**Instructions to follow**
An exact copy of the lines of the listing below between the "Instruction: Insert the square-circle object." line and the "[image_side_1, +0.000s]" line, both included, is the whole answer; please omit the pictures.

**Data for this exercise**
*-*-*
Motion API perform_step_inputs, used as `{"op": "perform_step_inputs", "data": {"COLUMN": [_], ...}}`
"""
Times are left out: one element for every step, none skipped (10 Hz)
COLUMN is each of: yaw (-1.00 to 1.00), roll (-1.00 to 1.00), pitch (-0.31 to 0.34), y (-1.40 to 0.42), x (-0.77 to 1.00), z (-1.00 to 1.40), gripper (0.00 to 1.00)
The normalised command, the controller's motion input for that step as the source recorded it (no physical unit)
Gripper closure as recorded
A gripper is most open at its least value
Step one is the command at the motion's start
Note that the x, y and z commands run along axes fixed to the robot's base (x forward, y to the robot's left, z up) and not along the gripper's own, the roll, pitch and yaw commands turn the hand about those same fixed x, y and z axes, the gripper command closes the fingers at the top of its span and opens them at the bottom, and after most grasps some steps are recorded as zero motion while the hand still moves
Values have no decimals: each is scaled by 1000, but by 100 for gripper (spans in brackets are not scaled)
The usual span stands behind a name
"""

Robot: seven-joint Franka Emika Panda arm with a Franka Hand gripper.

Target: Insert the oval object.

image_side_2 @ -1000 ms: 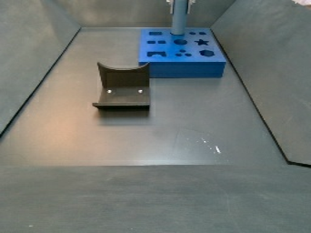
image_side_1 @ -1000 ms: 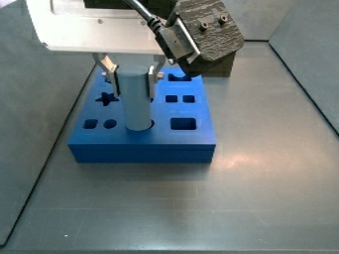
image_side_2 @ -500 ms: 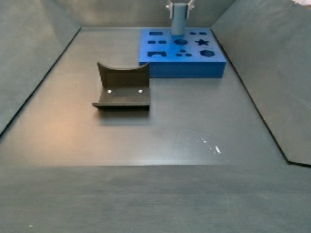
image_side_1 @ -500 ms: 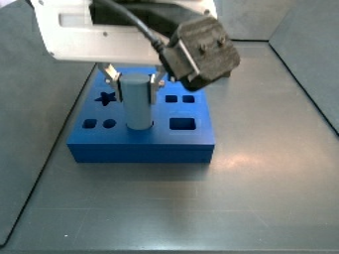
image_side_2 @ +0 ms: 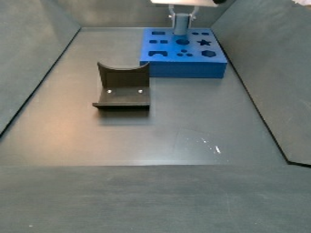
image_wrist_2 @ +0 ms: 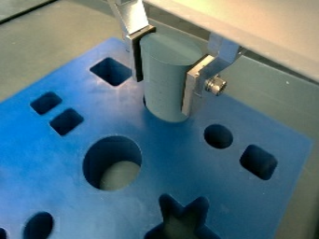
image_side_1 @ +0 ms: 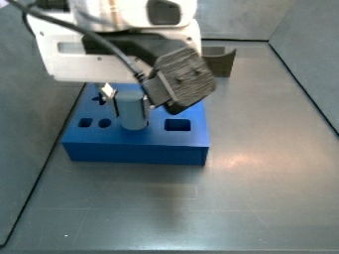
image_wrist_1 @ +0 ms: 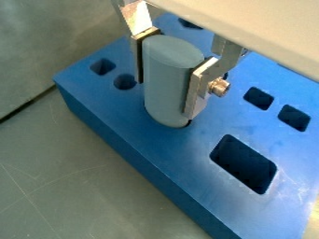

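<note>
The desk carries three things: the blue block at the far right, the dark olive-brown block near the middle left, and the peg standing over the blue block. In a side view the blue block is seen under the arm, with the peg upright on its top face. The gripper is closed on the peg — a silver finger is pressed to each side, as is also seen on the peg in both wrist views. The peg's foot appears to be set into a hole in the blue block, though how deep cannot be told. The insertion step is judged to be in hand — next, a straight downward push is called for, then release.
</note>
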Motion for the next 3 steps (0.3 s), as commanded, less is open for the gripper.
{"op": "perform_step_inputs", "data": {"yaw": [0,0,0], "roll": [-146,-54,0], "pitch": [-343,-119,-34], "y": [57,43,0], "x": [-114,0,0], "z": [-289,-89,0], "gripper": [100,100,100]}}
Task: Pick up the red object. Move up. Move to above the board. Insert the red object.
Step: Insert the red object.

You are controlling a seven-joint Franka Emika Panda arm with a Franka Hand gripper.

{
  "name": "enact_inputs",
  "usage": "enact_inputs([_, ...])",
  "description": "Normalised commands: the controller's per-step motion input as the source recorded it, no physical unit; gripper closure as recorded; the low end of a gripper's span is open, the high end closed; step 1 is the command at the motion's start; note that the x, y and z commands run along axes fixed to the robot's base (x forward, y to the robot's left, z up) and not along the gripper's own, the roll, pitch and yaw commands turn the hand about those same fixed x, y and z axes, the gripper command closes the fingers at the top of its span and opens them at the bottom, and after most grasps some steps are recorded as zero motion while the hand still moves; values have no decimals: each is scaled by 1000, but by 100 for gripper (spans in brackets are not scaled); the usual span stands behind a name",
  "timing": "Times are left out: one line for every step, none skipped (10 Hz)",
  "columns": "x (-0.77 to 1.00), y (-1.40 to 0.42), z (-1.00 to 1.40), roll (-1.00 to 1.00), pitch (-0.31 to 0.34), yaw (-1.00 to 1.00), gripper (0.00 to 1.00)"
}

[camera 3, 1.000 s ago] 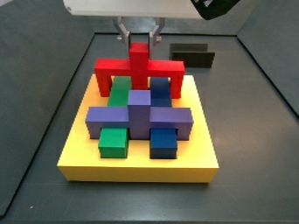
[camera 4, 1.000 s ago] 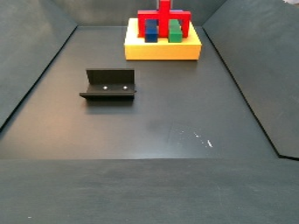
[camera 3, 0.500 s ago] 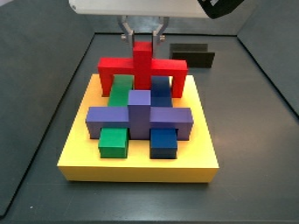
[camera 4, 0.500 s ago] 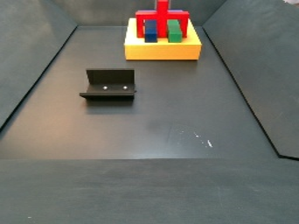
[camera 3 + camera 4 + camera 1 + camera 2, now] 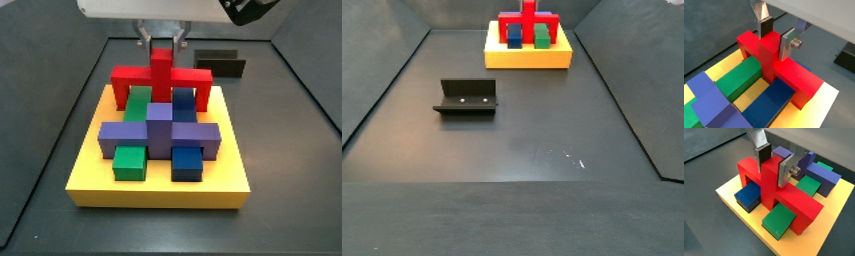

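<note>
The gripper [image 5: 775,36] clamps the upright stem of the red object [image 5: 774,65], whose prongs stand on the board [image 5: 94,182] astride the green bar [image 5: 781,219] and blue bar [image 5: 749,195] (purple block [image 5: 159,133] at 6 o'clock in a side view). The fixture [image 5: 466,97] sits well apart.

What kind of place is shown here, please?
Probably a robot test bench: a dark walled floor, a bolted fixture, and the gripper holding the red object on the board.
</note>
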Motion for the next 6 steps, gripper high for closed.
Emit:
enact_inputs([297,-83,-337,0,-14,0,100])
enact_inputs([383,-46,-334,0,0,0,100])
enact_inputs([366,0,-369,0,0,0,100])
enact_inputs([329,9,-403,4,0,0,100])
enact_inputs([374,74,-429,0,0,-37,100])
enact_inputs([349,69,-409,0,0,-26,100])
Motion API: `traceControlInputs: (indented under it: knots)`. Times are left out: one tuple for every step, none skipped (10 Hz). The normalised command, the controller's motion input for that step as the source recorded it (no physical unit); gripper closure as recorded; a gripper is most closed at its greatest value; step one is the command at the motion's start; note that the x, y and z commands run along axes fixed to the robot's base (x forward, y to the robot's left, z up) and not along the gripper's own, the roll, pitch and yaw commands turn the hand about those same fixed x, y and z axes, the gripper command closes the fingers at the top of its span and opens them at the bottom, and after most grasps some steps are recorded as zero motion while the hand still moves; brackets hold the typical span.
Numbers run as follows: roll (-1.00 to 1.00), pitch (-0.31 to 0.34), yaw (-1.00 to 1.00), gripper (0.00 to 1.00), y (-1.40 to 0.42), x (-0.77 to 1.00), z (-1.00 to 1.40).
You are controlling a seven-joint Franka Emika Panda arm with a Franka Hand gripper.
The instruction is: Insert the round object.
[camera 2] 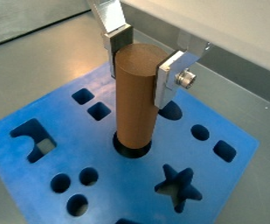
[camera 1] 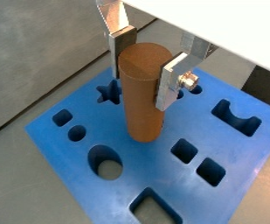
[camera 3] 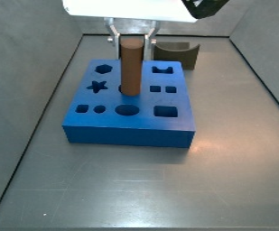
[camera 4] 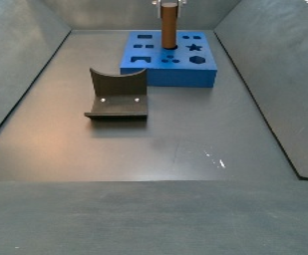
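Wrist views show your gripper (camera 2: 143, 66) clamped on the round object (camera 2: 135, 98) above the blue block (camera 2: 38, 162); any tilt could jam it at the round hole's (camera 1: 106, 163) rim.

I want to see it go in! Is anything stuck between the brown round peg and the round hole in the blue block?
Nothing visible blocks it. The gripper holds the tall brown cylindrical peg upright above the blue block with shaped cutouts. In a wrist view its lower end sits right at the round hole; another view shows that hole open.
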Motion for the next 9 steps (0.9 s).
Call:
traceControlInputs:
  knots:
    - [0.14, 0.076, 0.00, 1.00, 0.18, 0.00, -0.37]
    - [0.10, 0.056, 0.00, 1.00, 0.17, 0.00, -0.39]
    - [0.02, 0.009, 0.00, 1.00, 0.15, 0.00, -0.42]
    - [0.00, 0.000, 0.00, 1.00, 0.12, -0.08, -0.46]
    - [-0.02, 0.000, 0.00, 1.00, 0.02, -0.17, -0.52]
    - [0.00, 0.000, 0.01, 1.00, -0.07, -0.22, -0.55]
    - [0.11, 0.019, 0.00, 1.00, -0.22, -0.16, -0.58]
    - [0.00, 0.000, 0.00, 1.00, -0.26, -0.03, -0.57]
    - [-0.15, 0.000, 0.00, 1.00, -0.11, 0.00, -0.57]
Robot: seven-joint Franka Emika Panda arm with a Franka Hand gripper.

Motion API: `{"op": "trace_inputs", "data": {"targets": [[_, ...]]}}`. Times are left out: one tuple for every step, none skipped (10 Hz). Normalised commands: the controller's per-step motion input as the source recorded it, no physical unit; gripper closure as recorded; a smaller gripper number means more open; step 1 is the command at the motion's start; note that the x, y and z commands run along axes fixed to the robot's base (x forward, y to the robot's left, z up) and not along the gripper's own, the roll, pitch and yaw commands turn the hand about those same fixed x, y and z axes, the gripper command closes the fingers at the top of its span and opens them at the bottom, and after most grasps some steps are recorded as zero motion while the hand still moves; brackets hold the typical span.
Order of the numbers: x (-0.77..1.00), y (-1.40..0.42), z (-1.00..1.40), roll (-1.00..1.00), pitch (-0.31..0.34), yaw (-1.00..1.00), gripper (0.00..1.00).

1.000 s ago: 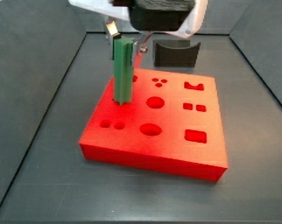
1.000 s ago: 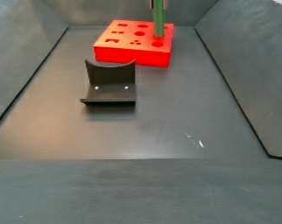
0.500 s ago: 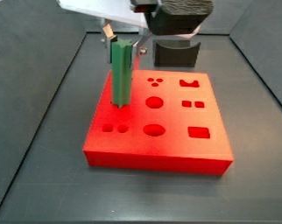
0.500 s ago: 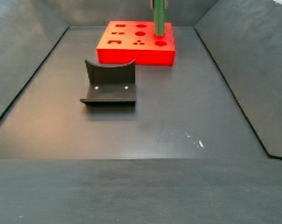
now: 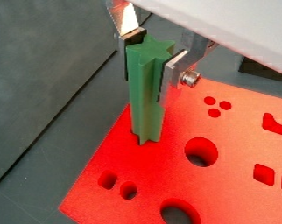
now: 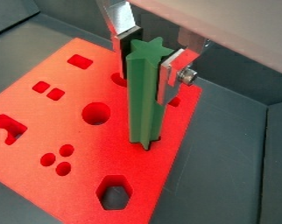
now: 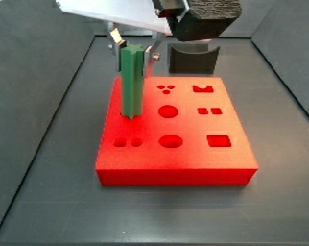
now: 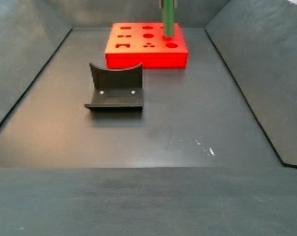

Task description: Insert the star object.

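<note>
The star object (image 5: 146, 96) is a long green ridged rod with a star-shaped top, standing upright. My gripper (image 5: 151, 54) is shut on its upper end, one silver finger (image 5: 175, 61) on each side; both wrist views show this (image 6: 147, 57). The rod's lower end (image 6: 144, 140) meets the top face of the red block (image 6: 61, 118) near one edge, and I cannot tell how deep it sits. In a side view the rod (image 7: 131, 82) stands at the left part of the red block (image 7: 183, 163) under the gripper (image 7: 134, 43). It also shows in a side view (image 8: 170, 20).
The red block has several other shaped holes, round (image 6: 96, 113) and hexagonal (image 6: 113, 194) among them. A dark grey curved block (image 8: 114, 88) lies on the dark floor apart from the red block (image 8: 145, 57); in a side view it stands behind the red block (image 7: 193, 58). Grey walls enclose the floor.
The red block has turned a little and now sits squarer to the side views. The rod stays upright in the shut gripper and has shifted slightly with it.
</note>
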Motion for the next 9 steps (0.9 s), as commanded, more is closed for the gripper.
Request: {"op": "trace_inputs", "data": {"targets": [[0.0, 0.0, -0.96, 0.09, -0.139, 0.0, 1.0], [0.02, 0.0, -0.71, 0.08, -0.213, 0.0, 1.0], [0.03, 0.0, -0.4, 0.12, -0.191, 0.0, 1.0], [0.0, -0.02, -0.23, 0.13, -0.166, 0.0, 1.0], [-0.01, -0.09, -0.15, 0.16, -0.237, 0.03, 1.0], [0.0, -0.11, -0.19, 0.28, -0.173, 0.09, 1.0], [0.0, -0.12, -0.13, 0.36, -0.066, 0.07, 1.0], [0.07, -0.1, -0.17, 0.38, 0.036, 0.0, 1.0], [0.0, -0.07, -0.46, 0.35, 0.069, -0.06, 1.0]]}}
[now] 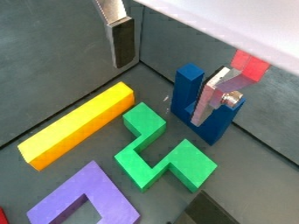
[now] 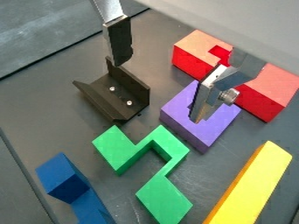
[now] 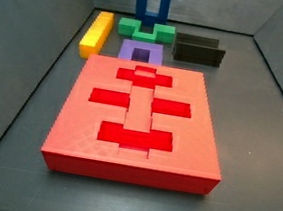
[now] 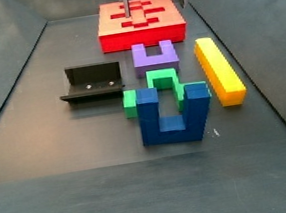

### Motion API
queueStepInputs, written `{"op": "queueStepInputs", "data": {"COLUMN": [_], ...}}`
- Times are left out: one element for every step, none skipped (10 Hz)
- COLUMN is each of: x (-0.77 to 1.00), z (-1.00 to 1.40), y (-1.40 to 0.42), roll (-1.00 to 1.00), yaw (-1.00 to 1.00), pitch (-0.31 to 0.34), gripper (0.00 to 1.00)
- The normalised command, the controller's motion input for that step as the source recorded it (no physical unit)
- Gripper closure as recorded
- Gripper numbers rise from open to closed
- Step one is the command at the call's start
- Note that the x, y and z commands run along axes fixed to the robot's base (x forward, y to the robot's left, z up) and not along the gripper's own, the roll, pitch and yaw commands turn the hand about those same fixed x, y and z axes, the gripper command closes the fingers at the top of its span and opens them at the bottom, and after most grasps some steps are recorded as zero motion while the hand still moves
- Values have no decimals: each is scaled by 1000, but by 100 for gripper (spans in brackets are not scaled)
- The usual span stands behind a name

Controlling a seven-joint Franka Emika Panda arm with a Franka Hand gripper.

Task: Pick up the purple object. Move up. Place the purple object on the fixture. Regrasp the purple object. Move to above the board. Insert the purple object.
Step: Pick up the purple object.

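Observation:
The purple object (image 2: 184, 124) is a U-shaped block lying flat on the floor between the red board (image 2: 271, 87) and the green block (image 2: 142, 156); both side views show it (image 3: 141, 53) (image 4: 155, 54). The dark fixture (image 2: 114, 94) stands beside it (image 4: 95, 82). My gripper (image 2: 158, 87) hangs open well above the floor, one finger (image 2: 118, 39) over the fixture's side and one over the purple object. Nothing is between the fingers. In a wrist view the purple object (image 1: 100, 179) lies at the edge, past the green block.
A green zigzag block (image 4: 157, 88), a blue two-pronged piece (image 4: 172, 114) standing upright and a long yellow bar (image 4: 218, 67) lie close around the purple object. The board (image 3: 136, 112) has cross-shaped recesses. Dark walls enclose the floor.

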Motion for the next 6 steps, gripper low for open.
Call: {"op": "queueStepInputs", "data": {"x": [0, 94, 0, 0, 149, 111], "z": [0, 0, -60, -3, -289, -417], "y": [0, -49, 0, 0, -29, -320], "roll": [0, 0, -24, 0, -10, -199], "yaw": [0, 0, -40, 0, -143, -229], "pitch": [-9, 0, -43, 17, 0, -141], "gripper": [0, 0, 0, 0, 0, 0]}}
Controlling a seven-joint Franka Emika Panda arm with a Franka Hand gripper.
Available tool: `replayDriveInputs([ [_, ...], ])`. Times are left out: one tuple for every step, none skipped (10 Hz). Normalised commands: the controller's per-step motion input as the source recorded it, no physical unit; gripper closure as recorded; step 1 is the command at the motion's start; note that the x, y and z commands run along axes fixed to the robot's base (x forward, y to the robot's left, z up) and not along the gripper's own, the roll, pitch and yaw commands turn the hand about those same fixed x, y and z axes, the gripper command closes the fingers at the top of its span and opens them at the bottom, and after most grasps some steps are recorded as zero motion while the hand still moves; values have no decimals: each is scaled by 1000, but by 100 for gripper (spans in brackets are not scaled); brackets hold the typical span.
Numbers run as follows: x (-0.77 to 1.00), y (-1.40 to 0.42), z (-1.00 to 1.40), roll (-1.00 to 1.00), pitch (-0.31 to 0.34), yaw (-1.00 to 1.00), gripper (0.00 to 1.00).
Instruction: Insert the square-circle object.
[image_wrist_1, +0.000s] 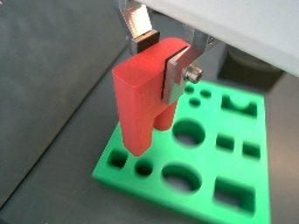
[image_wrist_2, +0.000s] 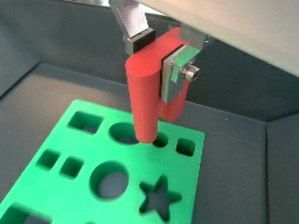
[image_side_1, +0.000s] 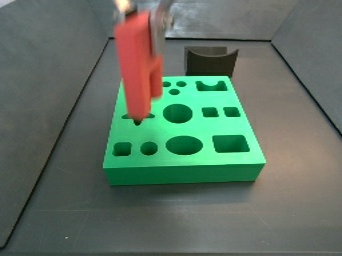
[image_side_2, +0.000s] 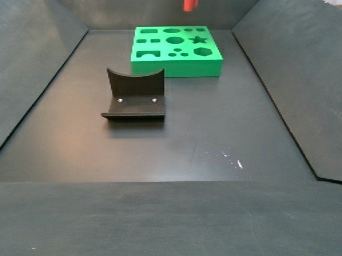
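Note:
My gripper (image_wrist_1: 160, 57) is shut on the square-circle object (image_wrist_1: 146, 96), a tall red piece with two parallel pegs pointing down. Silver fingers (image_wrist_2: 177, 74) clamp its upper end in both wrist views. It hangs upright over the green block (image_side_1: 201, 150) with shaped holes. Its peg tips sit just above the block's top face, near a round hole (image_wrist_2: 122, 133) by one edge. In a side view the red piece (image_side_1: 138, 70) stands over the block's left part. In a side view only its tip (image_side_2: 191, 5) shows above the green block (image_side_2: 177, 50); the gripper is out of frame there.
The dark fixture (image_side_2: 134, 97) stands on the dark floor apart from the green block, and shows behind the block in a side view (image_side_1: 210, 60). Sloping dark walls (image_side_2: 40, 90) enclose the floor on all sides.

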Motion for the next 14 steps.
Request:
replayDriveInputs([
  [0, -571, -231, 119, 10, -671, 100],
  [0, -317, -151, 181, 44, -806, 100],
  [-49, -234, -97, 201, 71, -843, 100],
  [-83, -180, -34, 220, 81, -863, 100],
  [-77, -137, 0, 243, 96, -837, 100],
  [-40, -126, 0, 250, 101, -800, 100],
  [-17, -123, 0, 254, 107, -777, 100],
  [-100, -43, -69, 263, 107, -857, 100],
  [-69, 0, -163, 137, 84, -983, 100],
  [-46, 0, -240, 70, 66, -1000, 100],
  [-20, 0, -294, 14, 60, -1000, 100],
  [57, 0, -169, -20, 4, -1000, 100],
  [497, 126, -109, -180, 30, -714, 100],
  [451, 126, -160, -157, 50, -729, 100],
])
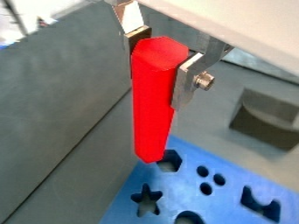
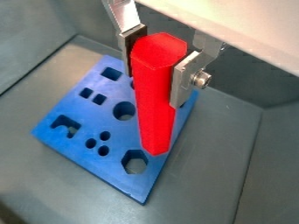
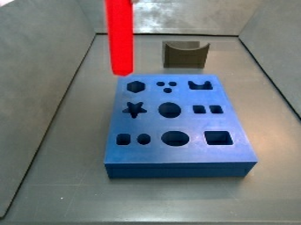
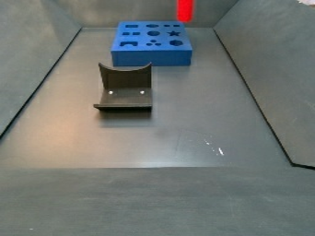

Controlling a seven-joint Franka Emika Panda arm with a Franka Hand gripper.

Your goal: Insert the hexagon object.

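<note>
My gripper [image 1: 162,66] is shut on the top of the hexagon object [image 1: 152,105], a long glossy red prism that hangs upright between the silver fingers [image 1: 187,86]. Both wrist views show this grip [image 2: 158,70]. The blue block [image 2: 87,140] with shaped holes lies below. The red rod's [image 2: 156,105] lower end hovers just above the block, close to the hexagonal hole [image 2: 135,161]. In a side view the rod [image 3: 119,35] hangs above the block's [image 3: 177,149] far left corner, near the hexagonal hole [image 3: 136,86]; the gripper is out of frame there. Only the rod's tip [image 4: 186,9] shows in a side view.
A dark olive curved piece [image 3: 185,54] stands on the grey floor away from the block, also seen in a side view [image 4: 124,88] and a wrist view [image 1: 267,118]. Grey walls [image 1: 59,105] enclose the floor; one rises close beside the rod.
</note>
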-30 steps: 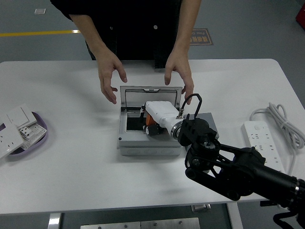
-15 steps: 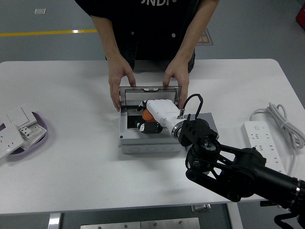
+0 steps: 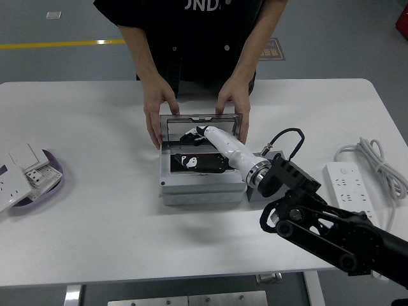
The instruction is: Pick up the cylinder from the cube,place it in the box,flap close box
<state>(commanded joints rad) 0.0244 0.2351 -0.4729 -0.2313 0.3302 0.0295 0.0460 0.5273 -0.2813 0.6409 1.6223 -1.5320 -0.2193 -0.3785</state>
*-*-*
**Written solution**
Instruction: Insert the square-circle object.
[image_wrist_1, +0.000s] 
[image_wrist_2, +0.000s] 
[image_side_1, +0.000s] 

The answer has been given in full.